> _WHAT TO PRODUCE_
Where the listing below reaches the line containing "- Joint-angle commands", start writing out lines exactly, and stop once the line containing "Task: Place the" has been written.

BEGIN

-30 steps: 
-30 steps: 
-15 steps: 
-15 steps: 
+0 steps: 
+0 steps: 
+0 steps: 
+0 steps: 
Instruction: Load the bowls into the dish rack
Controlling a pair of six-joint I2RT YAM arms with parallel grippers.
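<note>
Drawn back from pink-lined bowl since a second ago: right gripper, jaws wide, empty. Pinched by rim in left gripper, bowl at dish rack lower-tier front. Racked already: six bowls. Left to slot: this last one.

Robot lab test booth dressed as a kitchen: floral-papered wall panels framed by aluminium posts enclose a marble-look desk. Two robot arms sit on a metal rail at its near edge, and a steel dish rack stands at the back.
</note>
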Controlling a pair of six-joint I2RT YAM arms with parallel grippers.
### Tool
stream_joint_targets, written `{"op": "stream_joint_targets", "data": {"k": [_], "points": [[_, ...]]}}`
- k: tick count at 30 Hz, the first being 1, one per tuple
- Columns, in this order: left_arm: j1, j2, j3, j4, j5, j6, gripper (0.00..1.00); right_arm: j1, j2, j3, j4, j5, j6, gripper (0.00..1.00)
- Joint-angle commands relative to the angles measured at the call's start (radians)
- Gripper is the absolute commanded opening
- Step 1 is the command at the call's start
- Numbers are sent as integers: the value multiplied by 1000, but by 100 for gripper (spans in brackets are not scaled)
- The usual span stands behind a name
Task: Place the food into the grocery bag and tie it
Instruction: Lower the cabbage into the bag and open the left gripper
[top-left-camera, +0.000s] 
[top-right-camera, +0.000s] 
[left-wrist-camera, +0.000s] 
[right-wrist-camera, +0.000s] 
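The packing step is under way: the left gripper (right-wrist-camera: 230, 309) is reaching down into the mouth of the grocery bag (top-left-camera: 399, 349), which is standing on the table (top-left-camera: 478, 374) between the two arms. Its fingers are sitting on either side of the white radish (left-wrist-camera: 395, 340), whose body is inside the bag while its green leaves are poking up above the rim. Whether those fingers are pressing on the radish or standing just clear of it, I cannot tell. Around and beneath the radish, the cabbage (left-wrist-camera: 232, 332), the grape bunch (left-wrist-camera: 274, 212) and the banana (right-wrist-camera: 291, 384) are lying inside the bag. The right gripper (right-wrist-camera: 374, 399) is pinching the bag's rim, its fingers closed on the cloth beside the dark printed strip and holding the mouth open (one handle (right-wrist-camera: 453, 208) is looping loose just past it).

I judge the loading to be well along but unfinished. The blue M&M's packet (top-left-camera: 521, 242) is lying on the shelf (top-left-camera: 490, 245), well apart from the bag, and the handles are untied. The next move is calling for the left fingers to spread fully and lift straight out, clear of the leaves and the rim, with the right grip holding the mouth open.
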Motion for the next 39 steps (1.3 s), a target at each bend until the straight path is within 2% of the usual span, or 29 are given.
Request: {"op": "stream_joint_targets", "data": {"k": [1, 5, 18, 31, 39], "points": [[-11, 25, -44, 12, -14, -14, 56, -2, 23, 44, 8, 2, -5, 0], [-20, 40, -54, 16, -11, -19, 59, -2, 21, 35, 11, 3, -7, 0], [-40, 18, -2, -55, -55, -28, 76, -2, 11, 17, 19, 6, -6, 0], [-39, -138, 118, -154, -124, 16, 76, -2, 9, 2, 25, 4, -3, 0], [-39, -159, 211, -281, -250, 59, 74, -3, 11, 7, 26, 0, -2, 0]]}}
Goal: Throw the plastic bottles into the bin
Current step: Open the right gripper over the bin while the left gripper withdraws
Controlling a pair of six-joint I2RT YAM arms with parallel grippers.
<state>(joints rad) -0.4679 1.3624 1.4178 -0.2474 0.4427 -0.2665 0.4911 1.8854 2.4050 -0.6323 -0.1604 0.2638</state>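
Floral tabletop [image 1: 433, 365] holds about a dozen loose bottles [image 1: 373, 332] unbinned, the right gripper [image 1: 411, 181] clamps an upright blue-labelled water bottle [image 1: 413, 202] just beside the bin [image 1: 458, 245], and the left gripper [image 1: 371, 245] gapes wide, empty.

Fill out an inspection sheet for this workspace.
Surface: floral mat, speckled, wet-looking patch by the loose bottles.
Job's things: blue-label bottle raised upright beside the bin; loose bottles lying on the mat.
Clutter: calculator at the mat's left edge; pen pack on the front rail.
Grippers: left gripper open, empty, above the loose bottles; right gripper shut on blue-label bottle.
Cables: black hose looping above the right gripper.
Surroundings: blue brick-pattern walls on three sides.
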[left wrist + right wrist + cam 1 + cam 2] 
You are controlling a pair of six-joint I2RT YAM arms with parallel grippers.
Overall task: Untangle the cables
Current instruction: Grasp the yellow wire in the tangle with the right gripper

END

> _TASK SOLUTION_
- Joint-angle commands relative to the angles measured at the call's start (radians)
- Gripper is the absolute commanded opening
- Step 1 is the command at the call's start
- Numbers are sent as integers: the value multiplied by 1000, but by 100 for gripper (spans in brackets are not scaled)
- The usual span stands behind a name
Task: Place the food into the grocery bag and tie it

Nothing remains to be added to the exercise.